Aunque, si me paraba a pensar, a mi antigua sire le pasaba a menudo conmigo cuando aún era un cachorro. Pero era su cachorro.

—¿Quieres ir a la sala de música, o quieres hablar un poco más?

William se tocó el cuello unos instantes y medio sonrió.

—¿Qué tal si tocamos alguna cosa? —propuso.

Le indiqué con un gesto que podía subir cuando quisiera a la sala de música. Él, no obstante, me tendió una mano; se la tomé y nos dirigimos a la escalera.

Tiró de mí cuando llegamos a la sala de música y me sentó frente al piano, poniendo sus manos en mis hombros. Suspiró. Alcé una ceja.

—Vamos a hacerlo juntos —anunció.

Levantó la tapa, apoyando su pecho en mi espalda. Y fue agradable sentirlo tan cerca.

—Pon las manos aquí.

Me indicó una parte del teclado. Ladeé la cabeza, pensando que algo del tema sabía, no era ningún idiota.

—Nunca se me ha dado bien la música —advertí.

—Verás como sí.

Colocó sus dedos sobre las teclas.

—Tócalas en este orden.

Asentí y lo hice. Bien, el piano era el único instrumento con el que me llevaba bien. Ritz, mi sire, me enseñó algunas cosas cuando aún vivía.

Cuando aún vivía…

El agudo dolor en el pecho atenazó mi corazón al pensar en ella, como solía ocurrir.

William, ajeno a esto, tocó otras teclas, formando una canción más compleja.

—La sensación de tocar el piano siempre es agradable —susurró en mi oído, y noté el leve contacto de su aliento involuntario.

—Eso es verdad —respondí en voz baja.

Toqué otra melodía, una de las pocas que Ritz me enseñó. Sencilla, pero sugerente, lenta, sensual.

Mi acompañante me puso las manos en los hombros y escuchó en silencio hasta que terminé.

—¿Ves? —dijo entonces—. No se te da mal.

—Bueno, aprendí un poco cuando aún era cachorro.

Medio rió, divertido.

—No puedo imaginarte como yo.

—Pues lo fui. Todos lo fuimos una vez.

Incluso su propio sire, su padre, el desalmado que lo torturaba atado en la cama.

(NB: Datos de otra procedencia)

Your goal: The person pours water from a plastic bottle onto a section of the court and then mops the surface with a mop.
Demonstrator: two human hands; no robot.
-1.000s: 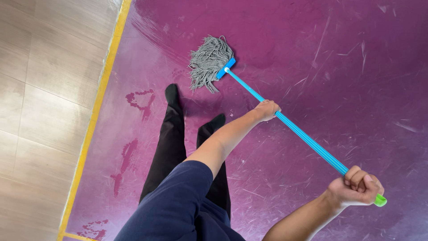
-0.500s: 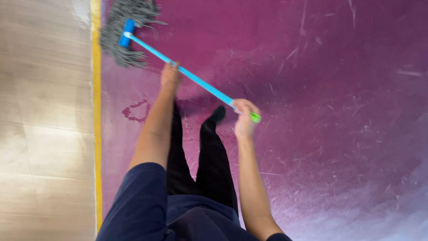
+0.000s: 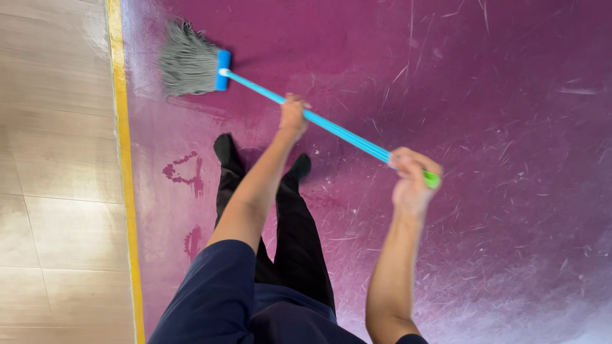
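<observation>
Firstly, on the far left lies a light tiled floor point(image 3: 51, 191), and a yellow line point(image 3: 125, 191) runs from top to bottom between it and the purple floor point(image 3: 510, 127), which is scratched and has some darker wet marks point(image 3: 186, 172) near the line. At the upper left of the purple floor rests the grey mop head point(image 3: 188, 64), its strings spread toward the yellow line, fixed in a blue clamp point(image 3: 223, 70). From this clamp the blue handle point(image 3: 344, 132) goes down and to the right in a slant. The left hand point(image 3: 292, 118) is closed around the middle part of the handle, with the arm stretched out from a dark blue sleeve point(image 3: 210, 293). Below it, two legs in black trousers point(image 3: 293, 236) and black socks stand on the purple floor. Further right, the right hand point(image 3: 411, 181) is closed tightly around the upper end of the handle, just beside its green cap point(image 3: 432, 180).
</observation>
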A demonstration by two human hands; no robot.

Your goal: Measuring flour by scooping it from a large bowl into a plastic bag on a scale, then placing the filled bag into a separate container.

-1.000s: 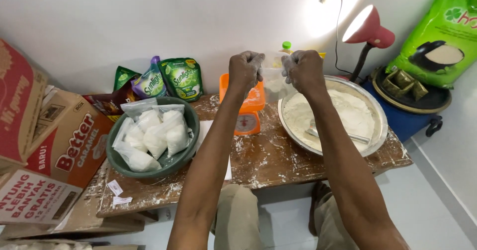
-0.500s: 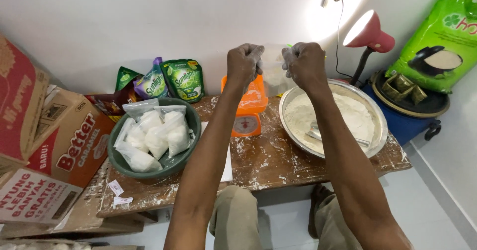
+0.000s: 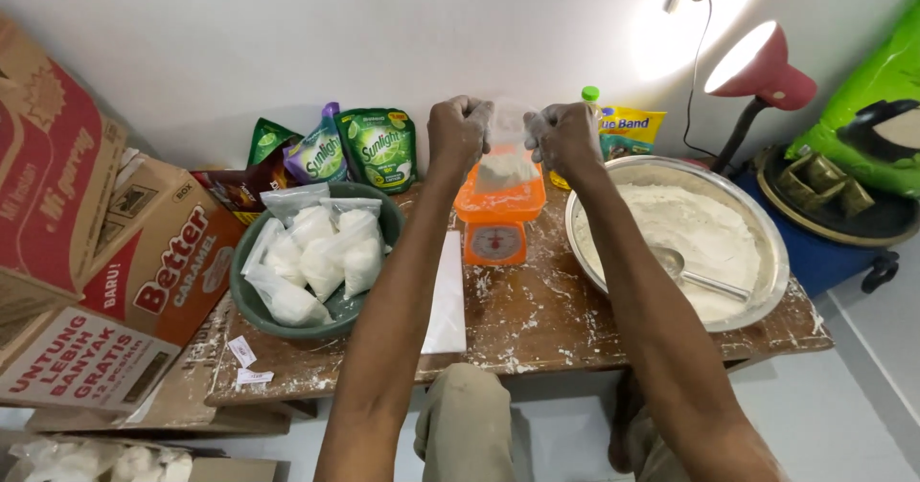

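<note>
My left hand (image 3: 458, 133) and my right hand (image 3: 563, 137) are raised side by side above the table, each pinching a top corner of a clear plastic bag (image 3: 507, 161) partly filled with white flour. The bag hangs between them, just over an orange kitchen scale (image 3: 498, 223). To the right lies a wide metal basin of flour (image 3: 757, 212) with a metal scoop (image 3: 698, 273) resting in it. At the left a green bowl (image 3: 251, 300) holds several sealed bags of flour (image 3: 321, 252).
A flour-dusted wooden table (image 3: 537, 324) carries a stack of flat plastic bags (image 3: 448, 295). Green refill pouches (image 3: 355, 147) lean on the wall. Cardboard boxes (image 3: 105, 242) stand left. A red lamp (image 3: 762, 70), a blue stool with a tray (image 3: 834, 209) and a green sack (image 3: 867, 108) are right.
Both hands stay raised with the bag; they have dropped slightly and the bag now hangs lower between them over the scale.
</note>
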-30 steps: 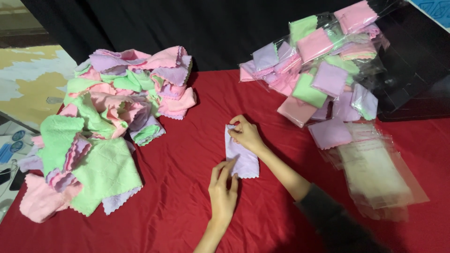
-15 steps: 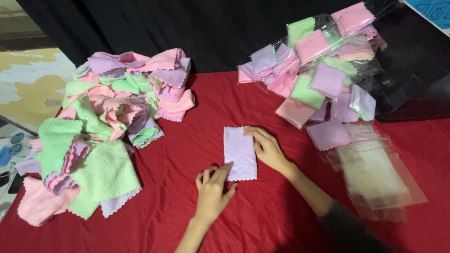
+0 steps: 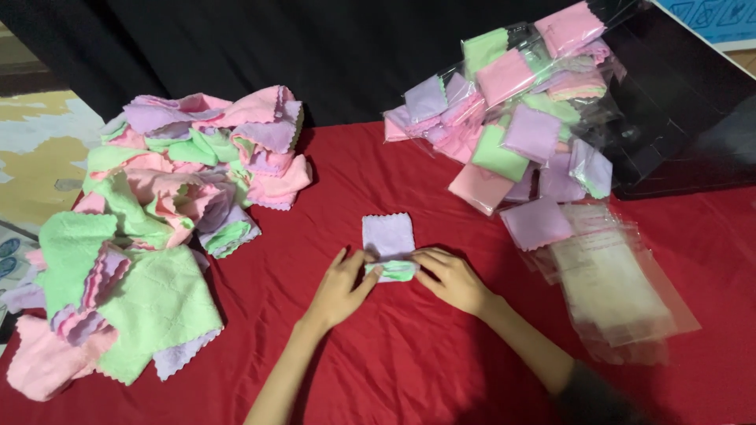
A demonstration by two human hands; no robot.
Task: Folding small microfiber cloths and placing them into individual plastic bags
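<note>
Purple cloth (image 3: 387, 235) w/ near edge hidden under both hands' fingers (image 3: 376, 271).

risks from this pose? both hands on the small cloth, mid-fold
1. Left hand and right hand pinch only the near rolled edge of the small lilac-and-green microfibre cloth; the far half lies free and may skew.
2. The wrinkled red tablecloth could drag and bunch the fold.
3. The slippery stack of clear plastic sleeves beside the right forearm might get nudged.
</note>
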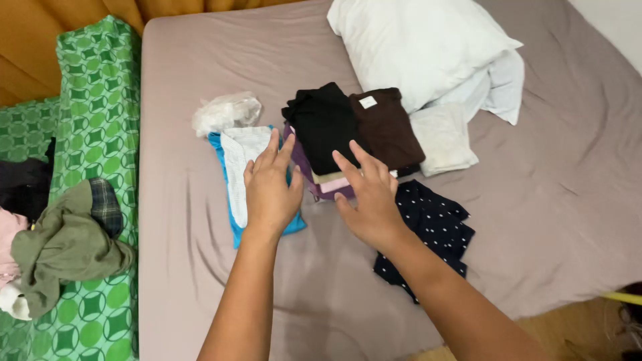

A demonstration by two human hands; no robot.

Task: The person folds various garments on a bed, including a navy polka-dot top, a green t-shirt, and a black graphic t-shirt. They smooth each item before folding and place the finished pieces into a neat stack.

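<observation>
Head view: left hand (271, 190) on white-blue garment (239, 167), right hand (371, 200) near purple stack (321, 187); fingers open.

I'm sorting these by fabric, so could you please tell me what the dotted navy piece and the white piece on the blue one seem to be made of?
The dotted navy piece looks like thin matte woven cloth, lying flat with soft creases. The white piece under the left hand looks like a textured knit or lace, possibly cotton; the picture is too coarse to be sure.

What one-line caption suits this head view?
Two open hands, left and right, hover over folded clothes on a bed.
</observation>
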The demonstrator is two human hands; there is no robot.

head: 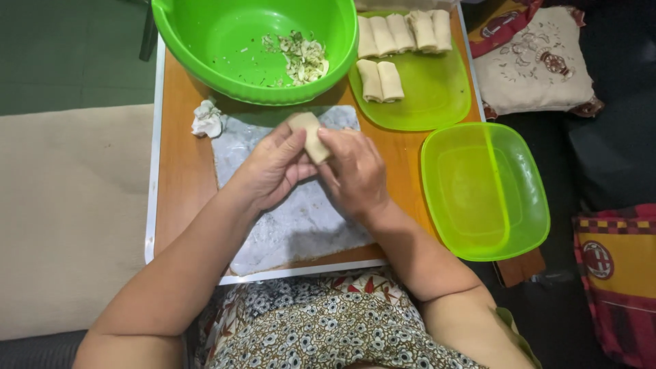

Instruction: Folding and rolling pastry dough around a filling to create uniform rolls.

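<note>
A pale rolled dough wrapper [311, 131] is held between both hands above a floured grey work sheet [301, 225] on the small wooden table [179, 178]. My left hand [273, 167] cups the roll from the left. My right hand [355, 171] grips it from the right, fingers curled over its lower end. A big green bowl [225, 41] with leftover shredded vegetable filling [302, 58] stands just beyond the hands. Several finished rolls [400, 34] lie on a lime green tray [424, 96] at the back right.
A crumpled white tissue [206, 120] lies left of the sheet. An empty translucent lime container [485, 191] overhangs the table's right edge. Cushions [540, 65] and a red and yellow cloth [615, 273] lie on the right, a beige mat [68, 212] on the left.
</note>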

Noté que rodeaba mi cuello suavemente con sus brazos. Fue un gesto íntimo, más de lo que me había permitido en los últimos siglos.

—Ya veo…

Me volví lentamente hacia él y rodeé su cintura.

Estábamos muy cerca. Demasiado cerca. Sus ojos grises eran fascinantes a aquella distancia, como destellos de hierro y plata.

Vaya, con mis quinientos años de edad aún había cosas que me cautivaban. Sus ojos. Su mirada. Su sonrisa.

En ese instante sonrió de ese modo peculiar, un gesto a medias, muy leve, y apoyó su frente en la mía con un suspiro.

—Me siento seguro —susurró—. Aquí.

«Dios, no digas eso».

—Me alegro —respondí con suavidad—. Siempre tendrás un lugar aquí para sentirte a salvo.